### ASSIGNMENT
Could you write out every record below exactly, leaving the pictures out?

Records from a data source:
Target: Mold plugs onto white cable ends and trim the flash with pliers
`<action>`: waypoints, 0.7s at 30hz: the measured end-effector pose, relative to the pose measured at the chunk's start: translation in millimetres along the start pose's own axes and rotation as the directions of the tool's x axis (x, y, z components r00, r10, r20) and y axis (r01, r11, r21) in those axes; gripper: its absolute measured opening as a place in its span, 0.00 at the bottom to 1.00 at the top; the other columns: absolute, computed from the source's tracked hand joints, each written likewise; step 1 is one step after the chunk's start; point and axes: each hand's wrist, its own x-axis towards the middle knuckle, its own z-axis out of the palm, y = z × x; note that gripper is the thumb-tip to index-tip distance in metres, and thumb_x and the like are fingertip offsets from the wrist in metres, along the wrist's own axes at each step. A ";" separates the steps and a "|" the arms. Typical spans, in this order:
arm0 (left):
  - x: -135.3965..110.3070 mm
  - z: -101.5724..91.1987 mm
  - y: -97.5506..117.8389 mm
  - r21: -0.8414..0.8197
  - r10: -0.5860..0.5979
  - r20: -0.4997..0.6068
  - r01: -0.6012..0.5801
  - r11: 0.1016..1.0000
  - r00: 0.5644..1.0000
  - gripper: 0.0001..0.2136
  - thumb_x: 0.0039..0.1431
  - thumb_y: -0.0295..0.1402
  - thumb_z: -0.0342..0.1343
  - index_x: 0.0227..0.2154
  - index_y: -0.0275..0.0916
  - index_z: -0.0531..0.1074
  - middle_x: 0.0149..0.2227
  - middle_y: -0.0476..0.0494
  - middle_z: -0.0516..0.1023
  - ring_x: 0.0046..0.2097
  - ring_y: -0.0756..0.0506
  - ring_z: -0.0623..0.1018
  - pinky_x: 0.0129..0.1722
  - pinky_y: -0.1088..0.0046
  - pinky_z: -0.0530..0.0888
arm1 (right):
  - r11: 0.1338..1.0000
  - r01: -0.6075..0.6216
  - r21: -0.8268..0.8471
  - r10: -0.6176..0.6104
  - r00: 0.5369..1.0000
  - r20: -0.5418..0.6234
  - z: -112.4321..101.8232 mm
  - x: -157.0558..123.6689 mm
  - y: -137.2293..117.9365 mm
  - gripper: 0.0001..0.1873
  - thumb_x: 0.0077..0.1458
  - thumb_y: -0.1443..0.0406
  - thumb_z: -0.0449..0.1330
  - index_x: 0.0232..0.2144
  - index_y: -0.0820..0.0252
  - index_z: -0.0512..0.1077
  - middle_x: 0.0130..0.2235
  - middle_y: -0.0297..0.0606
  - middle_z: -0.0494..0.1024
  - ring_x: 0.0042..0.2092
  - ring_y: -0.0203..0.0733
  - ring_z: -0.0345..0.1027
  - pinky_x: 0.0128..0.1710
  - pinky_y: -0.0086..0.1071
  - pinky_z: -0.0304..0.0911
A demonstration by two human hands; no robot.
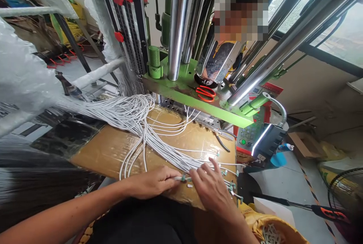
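Observation:
My left hand (159, 181) is closed, its thumb and fingers pinching a few white cables (177, 178) low over the brown board. A green end piece (183, 177) on one cable sits between my two hands. My right hand (208, 183) is bent round the tip of that cable, its outer fingers raised and apart; its thumb is hidden. Beyond both hands a thick bundle of white cables (167, 153) runs across the board, and several green-tipped ends (232, 186) stick out to the right. A small white piece (190, 186) lies just below the green end piece.
The brown board (102, 149) lies before a green press plate (181, 89) between steel columns. Red-handled scissors (206, 93) rest on the plate. Pliers (222, 142) lie at the board's right. A control box (246, 136) and a yellow sack (261, 221) stand right. Another person is behind the press.

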 end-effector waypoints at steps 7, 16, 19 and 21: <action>2.2 -5.4 -11.3 -0.348 -0.094 0.112 0.128 0.929 0.989 0.20 0.62 0.50 0.49 0.27 0.36 0.67 0.21 0.52 0.64 0.22 0.52 0.61 0.22 0.77 0.57 | 0.722 -0.205 0.660 0.351 0.932 -0.094 17.8 -8.0 7.9 0.31 0.58 0.77 0.43 0.62 0.56 0.54 0.56 0.43 0.71 0.54 0.40 0.68 0.49 0.34 0.70; 14.0 -7.1 -2.5 -0.436 -0.071 0.061 0.091 0.895 0.996 0.20 0.61 0.51 0.52 0.32 0.35 0.72 0.19 0.54 0.62 0.20 0.54 0.56 0.19 0.77 0.50 | 0.591 -0.172 0.788 0.301 0.953 -0.018 21.7 13.6 -7.8 0.45 0.48 0.79 0.45 0.67 0.55 0.41 0.68 0.41 0.53 0.66 0.41 0.51 0.61 0.42 0.59; 15.3 -6.8 -4.8 -0.499 -0.070 0.016 0.068 0.864 0.997 0.19 0.60 0.48 0.54 0.38 0.35 0.72 0.23 0.52 0.67 0.21 0.55 0.58 0.20 0.78 0.52 | 0.716 -0.117 0.689 0.158 0.988 0.004 20.8 14.9 8.8 0.45 0.47 0.79 0.45 0.67 0.57 0.41 0.67 0.41 0.56 0.65 0.42 0.53 0.60 0.41 0.60; 18.0 -5.5 -5.7 -0.540 -0.109 -0.064 0.057 0.840 0.992 0.18 0.58 0.47 0.56 0.32 0.33 0.72 0.23 0.51 0.67 0.22 0.55 0.59 0.21 0.79 0.54 | 0.872 -0.164 0.461 0.185 0.983 -0.001 24.7 20.1 33.0 0.40 0.50 0.79 0.45 0.66 0.57 0.49 0.61 0.41 0.66 0.61 0.42 0.60 0.57 0.39 0.62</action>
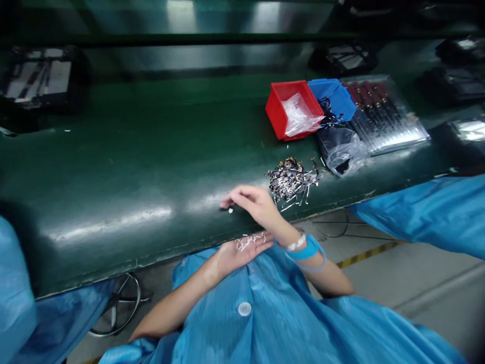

### EXERCISE SOLUTION
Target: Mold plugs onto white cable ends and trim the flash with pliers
`<action>`: waypoints, 0.7s at 30hz: the measured end-effector pose, relative to the pose measured at the chunk's start: translation in millimetres along the start pose's own axes and rotation as the directions of the tool's x axis (x, y, z components r00, r10, r20) and y axis (r01, r11, r21) in those axes; gripper: its absolute measured opening as a place in its span, 0.00 at the bottom to 1.00 at the top; the other columns: absolute, computed from the source's tracked hand joints, each written likewise; step 1 is one step after the chunk's start; point and axes: each hand's wrist, its own x-axis towards the middle knuckle, its own z-axis out of the palm, y = z × x; note that gripper is the thumb-tip to index-tip distance in metres, and thumb_x and the like are fingertip offsets from the wrist in metres, along the wrist's own axes at each step. A ";" separates the steps and a "|" the arms. Typical spans, in this order:
arm0 (left):
  - x: -135.3965..110.3070 mm
  - z: -101.5724..91.1987 mm
  - y: -97.5506..117.8389 mm
  - r21: -0.8414..0.8197
  - r10: -0.5860..0.5979
  - r20: -0.4997..0.6068
  - r01: -0.6012..0.5801
  - r11: 0.1016..1.0000
  - r00: 0.5644..1.0000
  - gripper: 0.0001..0.2136
  - thumb_x: 0.0039..0.1431
  - thumb_y: -0.0295..0.1402
  - thumb_z: -0.0342..0.1343
  - index_x: 0.0227..0.2154
  - index_y: -0.0275..0.0916
  - index_z: -0.0531..0.1074
  - middle_x: 0.0149..0.2227
  - middle_y: -0.0476..0.0494
  - middle_z: -0.0516..0.1023
  - ring_x: 0.0046..0.2097
  - ring_y: -0.0756..0.0506
  - ring_z: -0.0623..0.1018
  - pinky_x: 0.0129..0.1722
  - pinky_y: -0.1088..0.0046
  - pinky_z: -0.0530..0.0888
arm1 (right):
  - r11: 0.1338..1.0000
  - r01: -0.6075..0.6216
  - r21: -0.8268..0.8471
  - r10: -0.6176..0.6104
  - r00: 0.5369..1.0000
  - r20: -0.5418..0.6234
  - z: -112.4321..101.8232 mm
  - x: -157.0558..123.6689 mm
  - y: -137.2293..117.9365 mm
  - gripper: 0.0001..0.1873
  - thumb_x: 0.0077..0.1458
  - thumb_y: -0.1443..0.0406
  - thumb_z: -0.0449..0.1330
  - index_x: 0.0232..0.2144
  - index_y: -0.0820..0.0252
  - index_z: -0.0512..0.1077
  - middle_x: 0.0130..0.2235
  - middle_y: -0.0297..0.0606
  - middle_z: -0.0494..0.1024
  - ring_x: 0.0042..0.2092
  - ring_y: -0.0203..0.0733
  - ring_z: -0.0345..0.1027
  - pinky_x: 0.0128..0.1710
  - pinky_y: -0.0086..0.1071
  - pinky_z: -0.0304..0.0911
A demonstration by two human hands; no robot.
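Observation:
My left hand (159, 181) is closed, its thumb and fingers pinching a few white cables (177, 178) low over the brown board. A green end piece (183, 177) on one cable sits between my two hands. My right hand (208, 183) is bent round the tip of that cable, its outer fingers raised and apart; its thumb is hidden. Beyond both hands a thick bundle of white cables (167, 153) runs across the board, and several green-tipped ends (232, 186) stick out to the right. A small white piece (190, 186) lies just below the green end piece.
The brown board (102, 149) lies before a green press plate (181, 89) between steel columns. Red-handled scissors (206, 93) rest on the plate. Pliers (222, 142) lie at the board's right. A control box (246, 136) and a yellow sack (261, 221) stand right. Another person is behind the press.
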
 end-effector waypoints at steps 7, 16, 19 and 21: <action>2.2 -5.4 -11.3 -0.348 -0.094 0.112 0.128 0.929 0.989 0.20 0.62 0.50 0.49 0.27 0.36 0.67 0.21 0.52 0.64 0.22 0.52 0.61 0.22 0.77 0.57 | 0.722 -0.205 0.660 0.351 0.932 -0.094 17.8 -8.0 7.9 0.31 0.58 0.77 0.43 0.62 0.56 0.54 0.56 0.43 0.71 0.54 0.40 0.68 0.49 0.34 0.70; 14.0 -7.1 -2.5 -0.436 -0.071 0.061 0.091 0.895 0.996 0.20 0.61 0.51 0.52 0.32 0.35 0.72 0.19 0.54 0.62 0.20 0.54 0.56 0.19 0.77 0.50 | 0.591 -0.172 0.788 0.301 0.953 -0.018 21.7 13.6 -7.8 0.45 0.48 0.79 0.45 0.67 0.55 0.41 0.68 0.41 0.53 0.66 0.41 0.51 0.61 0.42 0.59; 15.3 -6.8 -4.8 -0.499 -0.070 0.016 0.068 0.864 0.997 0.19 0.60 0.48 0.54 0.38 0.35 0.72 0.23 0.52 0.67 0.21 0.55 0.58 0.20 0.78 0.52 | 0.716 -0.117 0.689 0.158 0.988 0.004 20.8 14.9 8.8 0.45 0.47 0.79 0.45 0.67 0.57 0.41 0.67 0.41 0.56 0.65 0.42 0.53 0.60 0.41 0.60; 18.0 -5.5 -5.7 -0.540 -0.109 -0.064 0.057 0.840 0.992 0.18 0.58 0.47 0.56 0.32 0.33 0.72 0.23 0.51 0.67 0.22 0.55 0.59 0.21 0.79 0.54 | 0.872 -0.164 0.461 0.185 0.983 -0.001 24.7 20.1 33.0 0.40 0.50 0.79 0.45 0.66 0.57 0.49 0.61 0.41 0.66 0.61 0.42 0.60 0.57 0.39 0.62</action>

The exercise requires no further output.